_Prompt_: Once a line is found to contain "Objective", copy it out of the listing.

________________________

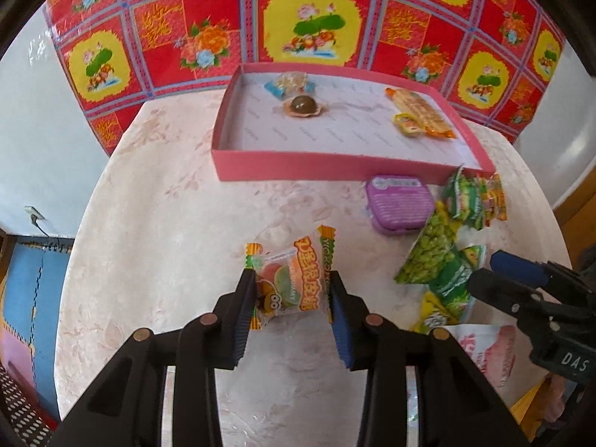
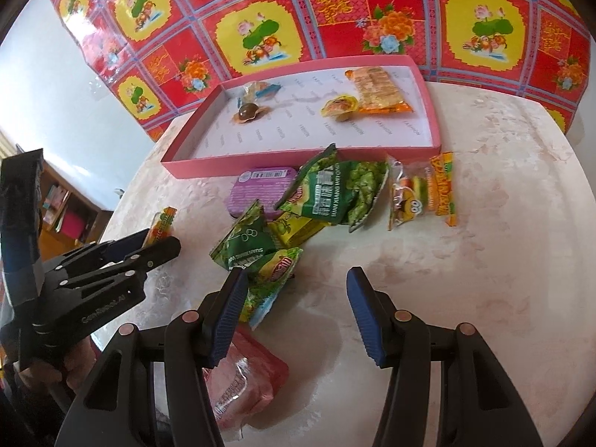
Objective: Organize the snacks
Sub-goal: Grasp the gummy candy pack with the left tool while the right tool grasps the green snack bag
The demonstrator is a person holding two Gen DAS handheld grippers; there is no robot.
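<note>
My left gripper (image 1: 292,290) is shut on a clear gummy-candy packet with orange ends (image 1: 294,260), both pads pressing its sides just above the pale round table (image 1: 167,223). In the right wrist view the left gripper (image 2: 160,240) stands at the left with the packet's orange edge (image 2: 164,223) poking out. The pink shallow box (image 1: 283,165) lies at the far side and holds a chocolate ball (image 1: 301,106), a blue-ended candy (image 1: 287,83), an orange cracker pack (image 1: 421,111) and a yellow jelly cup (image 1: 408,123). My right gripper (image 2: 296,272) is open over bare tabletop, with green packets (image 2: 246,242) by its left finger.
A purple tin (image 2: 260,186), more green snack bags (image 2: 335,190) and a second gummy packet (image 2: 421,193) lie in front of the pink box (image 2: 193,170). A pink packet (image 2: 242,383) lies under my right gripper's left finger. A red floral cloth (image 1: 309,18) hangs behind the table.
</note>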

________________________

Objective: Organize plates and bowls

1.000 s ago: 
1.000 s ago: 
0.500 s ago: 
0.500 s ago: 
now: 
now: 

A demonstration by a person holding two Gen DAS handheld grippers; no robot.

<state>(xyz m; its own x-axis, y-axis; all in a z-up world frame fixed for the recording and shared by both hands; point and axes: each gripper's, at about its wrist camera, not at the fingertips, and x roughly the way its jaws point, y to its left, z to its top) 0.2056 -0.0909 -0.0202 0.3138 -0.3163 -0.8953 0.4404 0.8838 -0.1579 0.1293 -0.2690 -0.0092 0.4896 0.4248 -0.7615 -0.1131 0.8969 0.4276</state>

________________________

_Output_:
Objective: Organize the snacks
Objective: Organize plates and bowls

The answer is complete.